Les cagoules ont été présentées dans quelques procès pour mort injustifiée ces dernières années, ou ont autrement attiré des critiques même dans des cas non létaux. Quelques exemples :

– Midland County, Michigan : Un homme de 51 ans est mort quelques jours après avoir perdu connaissance et subi un arrêt cardio-pulmonaire à la suite d’une lutte contre les agents de la prison du comté en 2015, a rapporté le Midland Daily News. Les agents lui avaient mis une cagoule après qu’il leur ait craché dessus pendant la bagarre, et il s’est évanoui après avoir dit qu’il ne pouvait pas respirer, a rapporté la chaîne de télévision WJBK de Détroit.

Sa veuve a poursuivi le comté, alléguant que la cagoule avait provoqué son asphyxie et une « grave lésion cérébrale anoxique », a rapporté The Guardian. Un juge a décidé que les officiers avaient utilisé une force raisonnable et a rejeté l’affaire. Mais après que la veuve ait fait appel, l’affaire a été réglée en 2017 pour 500 000 dollars, a rapporté le journal de Midland.

– Nashville : En 2015, le gouvernement unifié de Nashville et le comté de Davidson ont accepté de payer 150 000 $ pour régler un procès pour mort injustifiée intenté par la sœur d’un homme qui est décédé après qu’un agent correctionnel a placé une hotte à cracher sur lui, a rapporté le Tennessean.

« Bien qu’il ne soit pas clair si l’utilisation de la cagoule a réellement causé ou contribué à sa mort, le fait de ne pas avoir suivi les procédures (du bureau du shérif) et de ne pas avoir surveillé en permanence » le détenu « soutient certainement l’argument du plaignant », a écrit un avocat du comté de la ville dans une analyse juridique avant l’approbation du règlement.

– Sacramento, Californie : Après que la police a placé une cagoule sur un garçon de 12 ans qui aurait craché sur un officier l’année dernière, sa famille a poursuivi le service de police de la ville cette année, alléguant qu’il a été victime d’une force excessive, a rapporté le Sacramento Bee.

La vidéo de l’incident est devenue virale après avoir été postée sur une page Facebook Black Lives Matter de Sacramento.
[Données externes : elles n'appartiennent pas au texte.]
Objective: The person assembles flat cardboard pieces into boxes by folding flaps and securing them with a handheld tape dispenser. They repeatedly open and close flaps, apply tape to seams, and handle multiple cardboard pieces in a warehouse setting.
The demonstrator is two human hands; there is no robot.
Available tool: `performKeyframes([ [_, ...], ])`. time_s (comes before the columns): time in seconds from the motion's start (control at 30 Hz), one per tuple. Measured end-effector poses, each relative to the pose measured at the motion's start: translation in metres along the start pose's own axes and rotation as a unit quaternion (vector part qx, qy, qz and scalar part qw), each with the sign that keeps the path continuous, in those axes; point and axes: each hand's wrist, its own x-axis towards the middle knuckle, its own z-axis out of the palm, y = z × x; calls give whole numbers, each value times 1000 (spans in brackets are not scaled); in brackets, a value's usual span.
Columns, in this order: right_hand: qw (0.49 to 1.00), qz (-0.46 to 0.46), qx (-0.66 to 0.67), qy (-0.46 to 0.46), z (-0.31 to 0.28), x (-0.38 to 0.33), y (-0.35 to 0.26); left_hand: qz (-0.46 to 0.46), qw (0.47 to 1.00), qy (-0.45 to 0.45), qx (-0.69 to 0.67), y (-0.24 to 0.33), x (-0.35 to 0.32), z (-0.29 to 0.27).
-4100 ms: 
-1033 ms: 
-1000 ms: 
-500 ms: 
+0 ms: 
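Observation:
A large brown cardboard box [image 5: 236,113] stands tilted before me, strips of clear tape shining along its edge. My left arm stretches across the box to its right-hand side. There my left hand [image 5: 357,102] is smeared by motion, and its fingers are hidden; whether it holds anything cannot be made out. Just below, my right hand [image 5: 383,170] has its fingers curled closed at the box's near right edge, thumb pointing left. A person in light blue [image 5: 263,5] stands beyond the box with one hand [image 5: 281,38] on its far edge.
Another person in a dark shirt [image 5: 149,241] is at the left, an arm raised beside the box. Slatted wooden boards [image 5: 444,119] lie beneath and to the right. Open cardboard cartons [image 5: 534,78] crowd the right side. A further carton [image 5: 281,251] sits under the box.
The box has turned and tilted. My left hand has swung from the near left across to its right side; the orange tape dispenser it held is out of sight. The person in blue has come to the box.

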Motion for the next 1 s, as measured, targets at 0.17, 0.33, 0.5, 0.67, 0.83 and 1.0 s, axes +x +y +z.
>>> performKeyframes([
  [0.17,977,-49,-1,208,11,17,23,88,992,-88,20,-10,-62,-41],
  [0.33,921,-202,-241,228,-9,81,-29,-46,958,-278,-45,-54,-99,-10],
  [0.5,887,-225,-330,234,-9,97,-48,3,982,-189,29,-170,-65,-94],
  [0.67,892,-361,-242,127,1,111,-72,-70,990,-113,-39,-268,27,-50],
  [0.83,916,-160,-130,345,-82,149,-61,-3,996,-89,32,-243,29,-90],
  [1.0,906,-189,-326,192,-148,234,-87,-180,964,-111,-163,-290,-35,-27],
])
Le service de police a soutenu les officiers, affirmant qu’ils ont agi de manière appropriée pour se protéger, a rapporté le Bee.
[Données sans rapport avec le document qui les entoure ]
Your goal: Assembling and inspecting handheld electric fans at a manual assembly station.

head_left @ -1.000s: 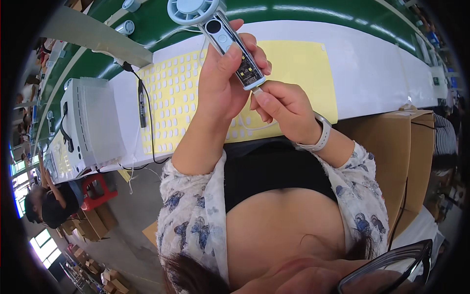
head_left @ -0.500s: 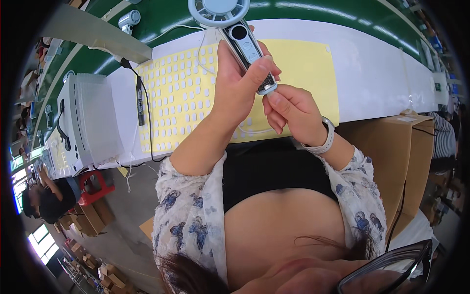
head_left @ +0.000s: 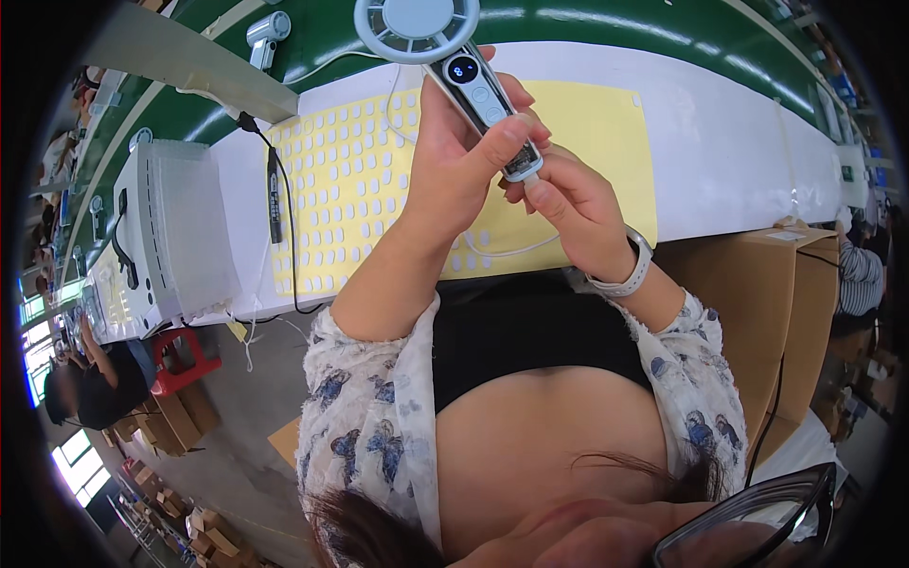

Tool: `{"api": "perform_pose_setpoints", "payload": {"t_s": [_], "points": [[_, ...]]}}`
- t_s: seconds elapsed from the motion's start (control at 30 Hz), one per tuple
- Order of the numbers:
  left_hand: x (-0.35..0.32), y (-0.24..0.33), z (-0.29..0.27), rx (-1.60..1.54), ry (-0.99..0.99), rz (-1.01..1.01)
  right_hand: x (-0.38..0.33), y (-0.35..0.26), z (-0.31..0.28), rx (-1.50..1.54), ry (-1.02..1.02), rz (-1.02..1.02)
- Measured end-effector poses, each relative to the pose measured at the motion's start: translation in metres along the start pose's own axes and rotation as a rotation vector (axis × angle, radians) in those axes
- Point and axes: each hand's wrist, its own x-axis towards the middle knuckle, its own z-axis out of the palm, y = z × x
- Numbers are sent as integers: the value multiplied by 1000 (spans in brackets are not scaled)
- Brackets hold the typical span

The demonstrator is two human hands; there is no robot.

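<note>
Only the head cam here. The pale blue handheld fan [head_left: 481,96] is up in the air over the near half of the white tabletop [head_left: 729,156], its round head reaching past the far edge toward the green surface [head_left: 606,26]. The left hand [head_left: 456,163] is wrapped around the handle, thumb across the front. The right hand [head_left: 575,196] pinches a small pale plug [head_left: 530,180] right at the handle's bottom end. Can't tell if it's pushed all the way home, fingers are in the way, but the little round display [head_left: 461,69] is lit, so I'd guess it's getting power.

If you're doing this: push straight along the handle, don't wiggle sideways, since the socket probably won't love that. Hold the plug body, not the white cable [head_left: 511,253], and leave some slack where it loops over the yellow sheet [head_left: 592,123] by the tabletop's near edge. Left thumb is just below the front buttons, so I'd watch for accidental presses. The lower front looks dark and see-through, maybe bare circuitry, so go easy on squeezing there. And tilt the display toward you so you can read it without shifting your grip.
</note>
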Motion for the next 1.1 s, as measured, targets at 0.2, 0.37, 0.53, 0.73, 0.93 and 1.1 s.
{"api": "perform_pose_setpoints", "payload": {"t_s": [0.2, 0.37, 0.53, 0.73, 0.93, 1.1], "points": [[-1, -7, 5, -190, 12, -70, -5, 7, -15, -17, -78, 66], [8, -9, -10, -480, 321, -84, -5, 14, -19, -222, -155, -265], [0, -13, 2, -229, -64, -172, -1, 22, -58, -707, 188, -59], [-9, -24, 5, -156, -386, -365, 7, -7, -46, 69, 36, 122], [-13, -22, 14, 72, -401, -440, 1, 7, -44, 175, 44, 86], [-15, -31, 10, 101, -415, -426, 1, 0, -46, 224, 7, 183]]}}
– Cleveland : En 2014, le DOJ dans un rapport sur la force excessive utilisée par la police de Cleveland, a critiqué une partie d’un incident où la police a utilisé une chaussette à crachat sur un suspect malade mental qui avait craché.

Le rapport ne s’est pas opposé à la chaussette à crachat elle-même. Au lieu de cela, il a appelé un officier pour avoir utilisé un spray au poivre sur le capot alors que le suspect était menotté dans une voiture, après que le suspect ait donné un coup de pied dans une fenêtre et ait essayé de cracher à nouveau. La pulvérisation à travers la chaussette à crachat était « cruelle et équivaut à une punition inutile », lit-on dans le rapport.

Correction : Une version antérieure de cette histoire comportait le mauvais titre pour Maria Haberfeld. Elle est professeur de sciences policières.